Further, since the reading from the memory means and the D / A conversion are performed by using the highly accurate clock from the clock generating means, the system up to the reproducing apparatus such as a CD player and the writing to the memory means. The jitter that occurs at 2 can be significantly reduced, and there is an effect that high-accuracy reproduction is possible.

[Brief description of the drawings]

FIG. 1 is a block diagram of a playback system according to an embodiment of the present invention.

FIG. 2 is a flowchart of a data storage process according to the embodiment.

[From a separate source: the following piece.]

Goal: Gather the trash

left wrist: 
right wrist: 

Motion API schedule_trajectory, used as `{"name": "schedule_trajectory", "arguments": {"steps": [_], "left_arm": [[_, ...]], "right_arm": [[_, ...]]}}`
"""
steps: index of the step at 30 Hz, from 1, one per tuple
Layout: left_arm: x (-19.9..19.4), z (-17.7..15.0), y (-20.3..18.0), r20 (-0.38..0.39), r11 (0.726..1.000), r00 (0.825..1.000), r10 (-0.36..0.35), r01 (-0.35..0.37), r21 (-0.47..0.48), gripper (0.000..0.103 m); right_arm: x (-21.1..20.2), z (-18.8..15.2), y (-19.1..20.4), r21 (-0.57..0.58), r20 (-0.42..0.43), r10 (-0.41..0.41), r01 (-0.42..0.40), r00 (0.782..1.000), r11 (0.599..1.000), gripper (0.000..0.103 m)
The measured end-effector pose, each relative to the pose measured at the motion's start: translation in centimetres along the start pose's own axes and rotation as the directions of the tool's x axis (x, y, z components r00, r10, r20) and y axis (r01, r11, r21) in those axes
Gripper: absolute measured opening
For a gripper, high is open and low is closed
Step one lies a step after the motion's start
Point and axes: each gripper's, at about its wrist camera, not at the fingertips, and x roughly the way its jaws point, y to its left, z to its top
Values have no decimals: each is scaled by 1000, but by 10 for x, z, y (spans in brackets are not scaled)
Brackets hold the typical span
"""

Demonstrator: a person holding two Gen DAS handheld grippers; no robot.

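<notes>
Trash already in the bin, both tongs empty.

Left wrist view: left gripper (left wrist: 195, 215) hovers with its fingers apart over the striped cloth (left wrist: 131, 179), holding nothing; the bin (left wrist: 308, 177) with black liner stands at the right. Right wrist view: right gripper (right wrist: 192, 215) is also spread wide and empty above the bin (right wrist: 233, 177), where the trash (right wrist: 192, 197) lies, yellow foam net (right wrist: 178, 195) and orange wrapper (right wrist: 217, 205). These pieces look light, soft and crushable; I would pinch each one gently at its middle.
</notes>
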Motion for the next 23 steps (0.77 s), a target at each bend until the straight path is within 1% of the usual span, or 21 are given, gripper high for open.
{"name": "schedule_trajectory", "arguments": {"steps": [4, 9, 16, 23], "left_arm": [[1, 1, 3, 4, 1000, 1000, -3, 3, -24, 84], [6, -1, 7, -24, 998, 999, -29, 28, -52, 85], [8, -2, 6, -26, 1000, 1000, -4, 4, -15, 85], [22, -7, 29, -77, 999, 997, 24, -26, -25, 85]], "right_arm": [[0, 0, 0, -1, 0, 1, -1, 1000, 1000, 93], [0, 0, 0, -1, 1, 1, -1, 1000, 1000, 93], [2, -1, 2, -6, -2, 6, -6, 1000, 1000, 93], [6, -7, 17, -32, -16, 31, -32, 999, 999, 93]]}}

FIG. 3 is a flowchart of access processing according to the embodiment.

[Explanation of symbols]

 1 DA converter unit 2 CD player unit 3 Master unit 11, 31, 51 Regulator 12, 40, 52 CPU 13 Memory controller 14 D-RAM 15 Digital audio interface 17 D / A converter 19, 44 Clock generator 37 Servo signal processor

Claims (4)

[Claims] 1. Input means for inputting digital audio data, clock generating means, memory means, and digital memory data input from the input means based on a clock from the clock generating means. Memory control means for reading the digital audio data stored in the memory means at a predetermined timing and for reading the digital audio data stored in the memory means, and using the clock from the clock generation means for the digital audio data read from the memory control means. A D / A conversion unit comprising: a D / A conversion means for converting into an analog audio signal. 2. Instructing an external digital audio data reproducing apparatus which supplies digital audio data to the input means, in accordance with a storage amount of the digital audio data in the memory means, concerning a reproducing operation. The D / A conversion unit according to claim 1, further comprising a control means capable of performing the operation. 3. A reproducing unit that reads and decodes data from a recording medium and outputs decoded digital audio data, and digital audio data supplied from the reproducing unit is stored in a memory unit based on an internal clock. Then, the D / A conversion unit capable of reading the digital audio data accumulated in the memory unit at a predetermined timing, converting the read digital audio data into an analog audio signal using the internal clock, and outputting the analog audio signal. And a playback system characterized by being composed of. 4. The D / A conversion unit can control the reproduction operation of the reproduction unit in accordance with the amount of digital audio data stored in the memory unit. Playback system described.